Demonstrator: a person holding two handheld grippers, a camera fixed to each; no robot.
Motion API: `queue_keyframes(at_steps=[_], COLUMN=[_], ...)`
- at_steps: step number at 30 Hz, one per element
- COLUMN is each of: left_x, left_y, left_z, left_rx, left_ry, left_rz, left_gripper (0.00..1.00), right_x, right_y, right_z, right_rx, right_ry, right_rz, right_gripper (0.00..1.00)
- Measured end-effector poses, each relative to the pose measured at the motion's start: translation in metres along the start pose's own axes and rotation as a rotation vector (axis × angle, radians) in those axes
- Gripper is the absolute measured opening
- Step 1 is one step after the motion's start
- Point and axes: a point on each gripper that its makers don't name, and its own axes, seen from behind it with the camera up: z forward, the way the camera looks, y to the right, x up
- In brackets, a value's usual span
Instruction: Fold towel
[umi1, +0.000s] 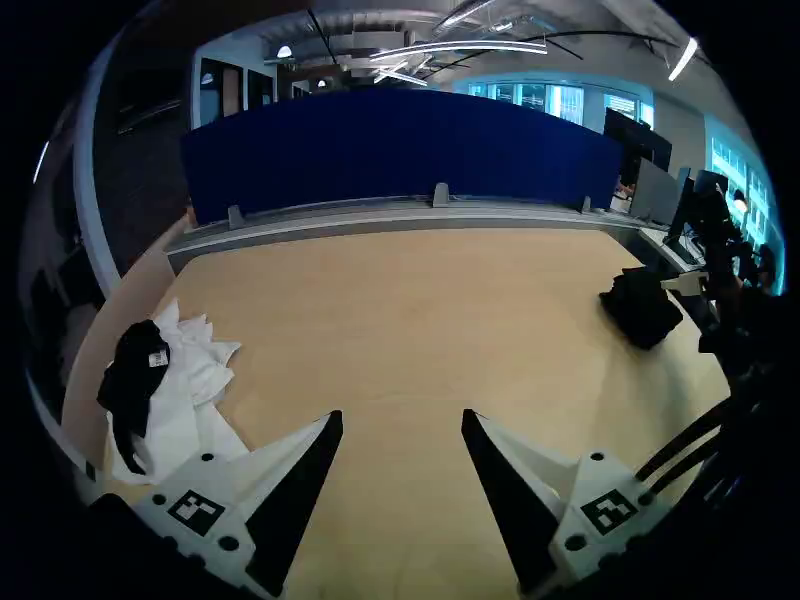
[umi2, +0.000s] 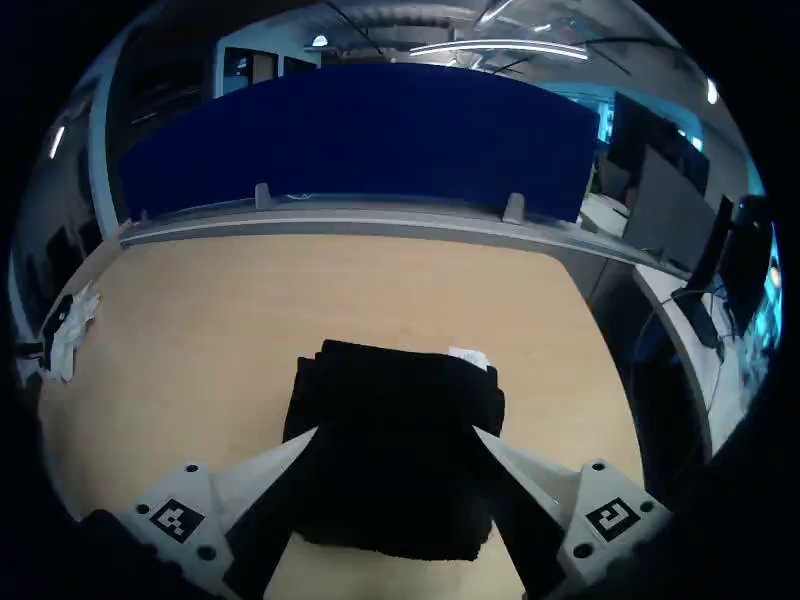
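Note:
A folded black towel (umi2: 395, 470) lies between the fingers of my right gripper (umi2: 398, 425), with a small white tag at its far corner. The fingers stand wide apart on either side of it, and the towel covers their tips. In the left gripper view the same black towel (umi1: 640, 305) sits at the table's right edge, with the right gripper (umi1: 680, 284) against it. My left gripper (umi1: 400, 420) hovers open over bare wood with nothing between its fingers.
A heap of white cloths (umi1: 195, 385) with a black cloth (umi1: 130, 385) on top lies at the table's left edge, also seen far left as the heap (umi2: 70, 330). A blue partition (umi1: 400, 150) backs the wooden table (umi1: 400, 310). Monitors and cables stand to the right.

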Motion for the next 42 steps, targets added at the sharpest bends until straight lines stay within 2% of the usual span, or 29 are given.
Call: queue_keyframes(at_steps=[9,18,24,35,42], left_x=[-0.003,-0.008,-0.011,-0.011,-0.009], left_y=[-0.005,-0.013,-0.015,-0.012,-0.014], left_z=[-0.001,-0.003,-0.005,-0.007,-0.010], left_rx=[0.018,0.041,0.050,0.050,0.048], left_ry=[-0.008,-0.016,-0.019,-0.016,-0.009], left_rz=[-0.005,-0.020,-0.024,-0.026,-0.029], left_gripper=[0.88,0.88,0.88,0.88,0.88], right_x=[0.015,0.007,0.002,0.001,0.017], right_y=[0.004,0.011,0.012,0.012,0.007], right_z=[0.028,0.056,0.065,0.067,0.050], right_rx=[0.008,0.005,0.005,0.006,0.007], right_ry=[-0.017,-0.088,-0.107,-0.112,-0.057], right_rz=[-0.020,-0.040,-0.023,-0.008,0.011], right_gripper=[1.00,1.00,1.00,1.00,1.00])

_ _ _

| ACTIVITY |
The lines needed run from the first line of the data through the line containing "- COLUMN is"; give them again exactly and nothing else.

| TASK SOLUTION |
Demonstrator: a person holding two handheld grippers, a camera fixed to each; no robot.
Motion API: `queue_keyframes(at_steps=[_], COLUMN=[_], ...)`
- at_steps: step number at 30 Hz, one per element
- COLUMN is each of: left_x, left_y, left_z, left_rx, left_ry, left_rz, left_gripper (0.00..1.00), right_x, right_y, right_z, right_rx, right_ry, right_rz, right_gripper (0.00..1.00)

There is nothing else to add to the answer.